Свой собственный голос показался ему тонким и высоким, как писк летучей мыши. Он попятился. Валнетти бы с радостью отказался от денег, только бы выбраться из этого ада.
– Надо найти зелёную даму, – послышалось из тьмы. Существо говорило, запинаясь, но вполне ясно.
Валнетти замер.
– Нести… смерть.
Крошечные глаза Валнетти блеснули. Неужели они с Саламандрой преследовали одну цель?
– Вы ищете её?
– Дорога.
Валнетти пришлось уточнить.
– Вы ищете даму в зелёном, вы несёте смерть и хотите встать на ноги, чтобы добраться до неё?
Существо в ванной кивнуло.
– Расскажешь, убью.
Валнетти хмыкнул, ведь Саламандра едва мог приподняться в своём масляном корыте, но существо зашипело на него из тьмы, и этот ужасающий звук заставил его прикусить язык.
– Я помогу вам, – сказал он поспешно. – Мне известно, где она. Я принесу вам опий, который заглушит боль в пути. Я подготовлю носилки, которые доставят вас к каналу, где будет ждать лодка. Но это обойдется вам…, – он задумался, прикидывая, сколько потребовать, – …в тридцать султани.
Существо снова кивнуло.
Валнетти услужливо наклонился к Саламандре, настолько близко, насколько хватило решимости – чтобы сообщить ему, где живёт дама в зелёном.
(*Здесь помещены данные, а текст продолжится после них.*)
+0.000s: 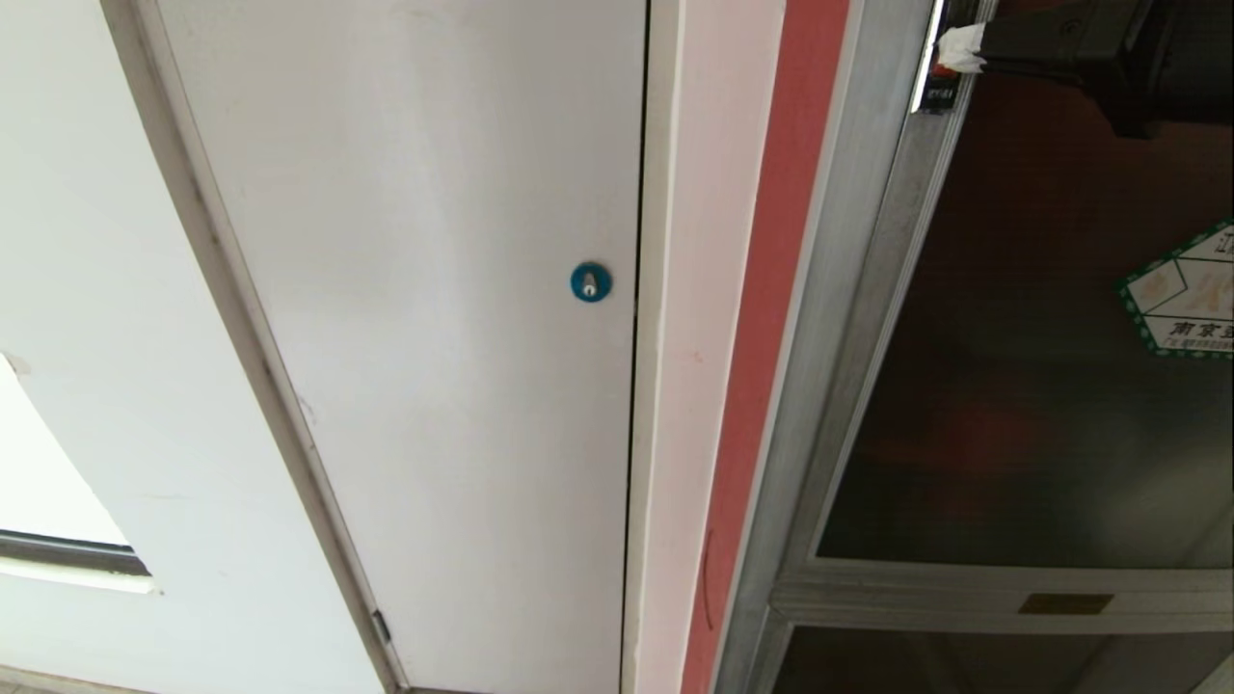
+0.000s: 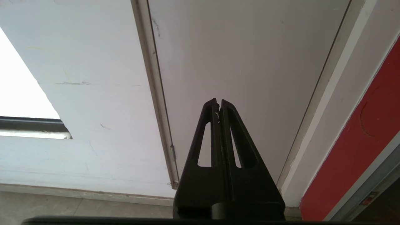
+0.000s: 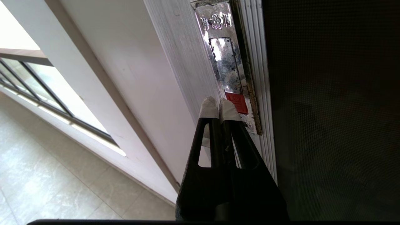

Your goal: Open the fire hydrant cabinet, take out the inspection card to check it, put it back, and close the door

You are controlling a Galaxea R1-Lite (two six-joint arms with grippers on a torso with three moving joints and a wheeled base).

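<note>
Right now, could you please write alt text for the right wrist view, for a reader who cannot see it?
The right pincer, shut, its tips wrapped in white tape, points at the small red latch on a shiny metal plate at the edge of the dark glass door. Beside the door frame run a white wall and a tiled floor.

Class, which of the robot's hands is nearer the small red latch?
Right. The right hand, shut, has its tips beside the red latch; the left hand, shut, faces the white door.
</note>
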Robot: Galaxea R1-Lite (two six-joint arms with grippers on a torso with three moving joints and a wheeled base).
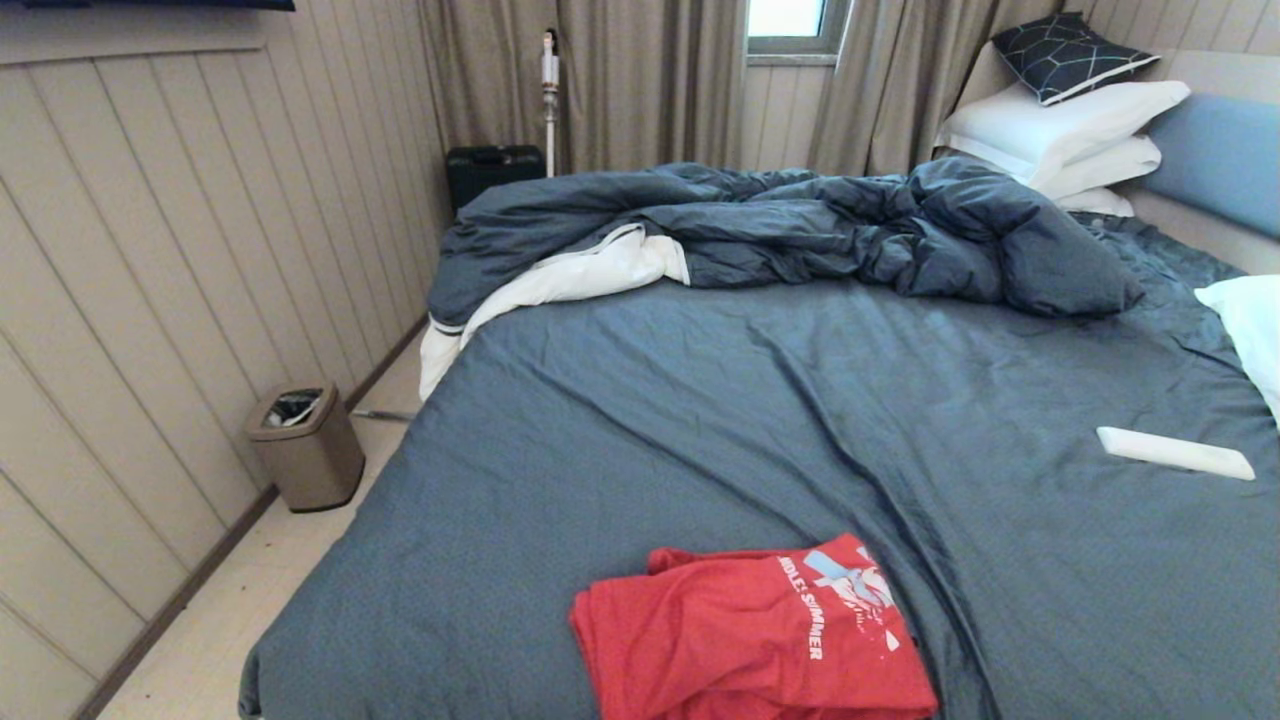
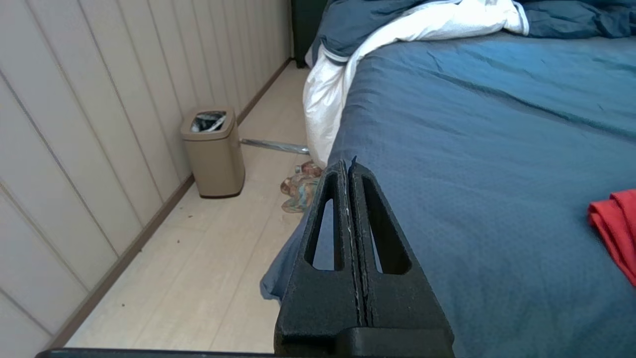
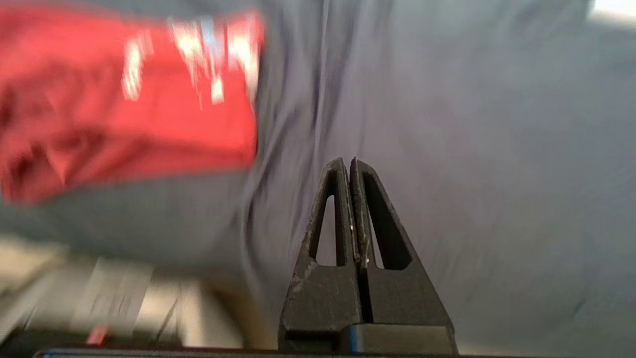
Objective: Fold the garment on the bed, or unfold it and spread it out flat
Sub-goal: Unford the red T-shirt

Так даже лучше – позволить этому существу уладить его проблемы. Пусть Саламандра позаботиться о зелёной ведьме и уничтожит её. Это будет намного удобнее. И хлопот меньше, чем если бы пришлось выдвигать обвинения против Касона в Совете. Несмотря на физическую немощь Саламандры, Валнетти ни капли не сомневался в том, что существо выполнит свой план, прежде чем позволит себе умереть. Только это и поддерживало жизнь в его тлеющем теле.
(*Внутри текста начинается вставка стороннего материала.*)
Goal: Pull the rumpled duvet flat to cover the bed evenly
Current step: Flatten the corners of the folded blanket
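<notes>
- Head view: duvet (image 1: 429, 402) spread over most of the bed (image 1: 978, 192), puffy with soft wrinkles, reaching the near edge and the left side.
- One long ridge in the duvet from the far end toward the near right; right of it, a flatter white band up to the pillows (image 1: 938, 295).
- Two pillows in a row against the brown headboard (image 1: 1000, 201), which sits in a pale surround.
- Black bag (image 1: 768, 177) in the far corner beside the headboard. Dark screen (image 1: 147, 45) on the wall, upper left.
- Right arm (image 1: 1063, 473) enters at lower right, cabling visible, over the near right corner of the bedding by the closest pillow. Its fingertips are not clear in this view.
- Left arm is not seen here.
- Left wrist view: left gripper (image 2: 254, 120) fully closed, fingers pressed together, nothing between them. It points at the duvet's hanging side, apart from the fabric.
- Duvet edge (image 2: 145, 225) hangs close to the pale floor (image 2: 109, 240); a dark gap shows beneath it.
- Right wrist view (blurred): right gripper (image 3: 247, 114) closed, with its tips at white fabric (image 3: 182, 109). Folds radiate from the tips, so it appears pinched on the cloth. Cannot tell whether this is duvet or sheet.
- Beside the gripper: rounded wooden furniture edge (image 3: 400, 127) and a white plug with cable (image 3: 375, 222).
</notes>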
Когда Валнетти покидал гниющий дом, чтобы подготовить всё необходимое, у него было легко на душе. Саламандра предложил ему возможность повергнуть Касона с его колдуньей, не замарав рук и с минимальной волокитой, которая была одной из самых утомительных особенностей Венеции.
Сёстры первыми покинули остров; за ними последовала череда отъездов.
Одна за другой семьи возвращались в свои дома, чтобы возобновить прерванную жизнь в Венеции, в квартале Мираколи. Только семья Трианни всё ещё оставалась на острове – по особой причине.